*WORK ITEM:* From the listing below, return each line that includes "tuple".

*DATASET:*
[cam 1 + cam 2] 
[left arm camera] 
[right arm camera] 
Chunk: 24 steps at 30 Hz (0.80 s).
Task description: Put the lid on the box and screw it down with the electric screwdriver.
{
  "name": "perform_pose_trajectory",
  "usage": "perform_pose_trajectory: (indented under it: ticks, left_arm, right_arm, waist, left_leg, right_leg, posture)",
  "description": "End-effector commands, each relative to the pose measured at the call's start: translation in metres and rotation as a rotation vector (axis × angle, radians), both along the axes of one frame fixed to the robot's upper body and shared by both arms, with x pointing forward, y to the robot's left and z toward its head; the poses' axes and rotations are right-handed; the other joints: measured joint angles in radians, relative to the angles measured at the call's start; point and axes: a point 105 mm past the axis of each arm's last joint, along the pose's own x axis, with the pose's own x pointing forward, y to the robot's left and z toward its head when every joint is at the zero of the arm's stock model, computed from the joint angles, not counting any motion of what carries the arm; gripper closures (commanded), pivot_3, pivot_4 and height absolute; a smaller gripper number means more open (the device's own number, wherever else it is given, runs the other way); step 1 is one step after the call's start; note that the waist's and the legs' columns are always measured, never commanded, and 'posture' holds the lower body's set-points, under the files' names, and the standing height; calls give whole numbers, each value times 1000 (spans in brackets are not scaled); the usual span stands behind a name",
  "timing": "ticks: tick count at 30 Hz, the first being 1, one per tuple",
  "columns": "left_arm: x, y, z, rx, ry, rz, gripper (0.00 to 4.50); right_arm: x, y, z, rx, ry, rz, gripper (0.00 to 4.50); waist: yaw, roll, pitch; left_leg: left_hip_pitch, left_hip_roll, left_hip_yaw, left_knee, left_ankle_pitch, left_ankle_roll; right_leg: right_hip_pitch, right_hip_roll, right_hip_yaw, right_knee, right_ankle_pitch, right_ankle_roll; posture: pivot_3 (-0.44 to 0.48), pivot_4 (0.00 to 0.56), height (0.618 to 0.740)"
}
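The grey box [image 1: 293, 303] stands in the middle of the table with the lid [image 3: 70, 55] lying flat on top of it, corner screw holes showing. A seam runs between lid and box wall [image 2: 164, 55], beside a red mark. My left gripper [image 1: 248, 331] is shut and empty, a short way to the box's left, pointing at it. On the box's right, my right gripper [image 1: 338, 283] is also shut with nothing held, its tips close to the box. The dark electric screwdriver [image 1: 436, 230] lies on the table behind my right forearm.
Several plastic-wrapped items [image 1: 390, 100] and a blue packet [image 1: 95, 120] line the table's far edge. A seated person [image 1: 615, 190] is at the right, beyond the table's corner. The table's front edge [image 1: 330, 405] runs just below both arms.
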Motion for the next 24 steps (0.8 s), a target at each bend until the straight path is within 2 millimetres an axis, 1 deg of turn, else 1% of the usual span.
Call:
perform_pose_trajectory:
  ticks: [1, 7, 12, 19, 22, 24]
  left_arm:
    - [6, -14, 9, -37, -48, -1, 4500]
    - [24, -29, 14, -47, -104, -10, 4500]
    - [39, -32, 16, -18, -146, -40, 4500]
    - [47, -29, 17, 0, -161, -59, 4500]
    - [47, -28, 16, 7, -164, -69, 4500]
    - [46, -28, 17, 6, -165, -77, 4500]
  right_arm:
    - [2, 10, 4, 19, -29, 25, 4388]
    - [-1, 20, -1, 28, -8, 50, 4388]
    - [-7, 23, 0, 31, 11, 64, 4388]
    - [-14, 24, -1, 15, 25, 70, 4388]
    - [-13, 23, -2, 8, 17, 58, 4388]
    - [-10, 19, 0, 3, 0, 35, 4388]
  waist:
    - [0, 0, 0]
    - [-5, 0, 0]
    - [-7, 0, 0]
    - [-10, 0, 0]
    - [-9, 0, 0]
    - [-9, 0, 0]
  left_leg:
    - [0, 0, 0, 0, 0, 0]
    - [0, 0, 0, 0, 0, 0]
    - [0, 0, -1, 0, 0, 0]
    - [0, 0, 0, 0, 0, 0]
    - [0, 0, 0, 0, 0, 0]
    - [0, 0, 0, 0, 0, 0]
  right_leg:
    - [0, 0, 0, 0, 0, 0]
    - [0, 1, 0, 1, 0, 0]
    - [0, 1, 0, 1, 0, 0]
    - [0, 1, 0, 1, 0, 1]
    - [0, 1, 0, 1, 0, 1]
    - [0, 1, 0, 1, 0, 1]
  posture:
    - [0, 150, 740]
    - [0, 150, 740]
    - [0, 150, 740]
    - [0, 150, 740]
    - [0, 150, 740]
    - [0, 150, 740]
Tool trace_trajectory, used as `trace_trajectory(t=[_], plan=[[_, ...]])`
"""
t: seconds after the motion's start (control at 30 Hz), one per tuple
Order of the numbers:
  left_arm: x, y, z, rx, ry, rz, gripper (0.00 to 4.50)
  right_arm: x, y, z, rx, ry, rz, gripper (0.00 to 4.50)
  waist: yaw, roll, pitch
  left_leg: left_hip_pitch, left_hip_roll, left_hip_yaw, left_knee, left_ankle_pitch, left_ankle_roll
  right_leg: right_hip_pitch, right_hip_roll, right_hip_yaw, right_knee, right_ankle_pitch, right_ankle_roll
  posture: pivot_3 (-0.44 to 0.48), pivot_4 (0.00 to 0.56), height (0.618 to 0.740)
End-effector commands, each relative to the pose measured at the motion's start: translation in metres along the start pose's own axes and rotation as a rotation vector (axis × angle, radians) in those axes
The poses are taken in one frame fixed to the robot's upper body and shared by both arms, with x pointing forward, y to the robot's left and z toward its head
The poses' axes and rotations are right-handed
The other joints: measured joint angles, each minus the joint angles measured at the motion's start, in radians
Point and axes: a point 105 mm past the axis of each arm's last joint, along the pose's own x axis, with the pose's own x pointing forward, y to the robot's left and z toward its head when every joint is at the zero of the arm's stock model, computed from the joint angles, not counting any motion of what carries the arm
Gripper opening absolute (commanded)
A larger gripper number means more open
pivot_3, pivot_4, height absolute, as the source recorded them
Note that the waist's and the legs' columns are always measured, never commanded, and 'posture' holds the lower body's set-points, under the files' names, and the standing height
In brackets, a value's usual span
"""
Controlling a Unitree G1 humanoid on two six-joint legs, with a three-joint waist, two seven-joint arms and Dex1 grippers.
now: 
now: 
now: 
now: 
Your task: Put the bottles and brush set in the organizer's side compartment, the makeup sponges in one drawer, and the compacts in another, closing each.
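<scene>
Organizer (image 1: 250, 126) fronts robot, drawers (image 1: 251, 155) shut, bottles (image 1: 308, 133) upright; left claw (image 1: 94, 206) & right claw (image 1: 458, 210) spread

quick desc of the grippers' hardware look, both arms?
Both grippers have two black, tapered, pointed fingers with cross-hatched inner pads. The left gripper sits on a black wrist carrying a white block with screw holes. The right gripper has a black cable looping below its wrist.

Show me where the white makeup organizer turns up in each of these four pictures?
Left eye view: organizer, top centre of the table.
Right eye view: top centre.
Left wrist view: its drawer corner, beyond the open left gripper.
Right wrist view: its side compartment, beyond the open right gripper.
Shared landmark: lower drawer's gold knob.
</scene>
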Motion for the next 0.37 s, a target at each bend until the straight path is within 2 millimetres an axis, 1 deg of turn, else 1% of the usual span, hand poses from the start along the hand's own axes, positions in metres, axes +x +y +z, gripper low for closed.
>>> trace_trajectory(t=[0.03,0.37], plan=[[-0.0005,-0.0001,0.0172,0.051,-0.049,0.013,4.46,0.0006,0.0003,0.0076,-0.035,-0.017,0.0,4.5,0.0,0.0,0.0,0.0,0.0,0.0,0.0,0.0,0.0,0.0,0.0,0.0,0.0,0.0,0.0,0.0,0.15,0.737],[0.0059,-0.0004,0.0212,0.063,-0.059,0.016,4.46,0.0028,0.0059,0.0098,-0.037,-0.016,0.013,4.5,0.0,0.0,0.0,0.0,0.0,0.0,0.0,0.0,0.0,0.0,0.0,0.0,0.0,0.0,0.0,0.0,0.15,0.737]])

*SOLUTION TO THIS EXERCISE:*
  "timing": "ticks: tick count at 30 Hz, the first being 1, one per tuple",
t: seconds after the motion's start (control at 30 Hz), one per tuple

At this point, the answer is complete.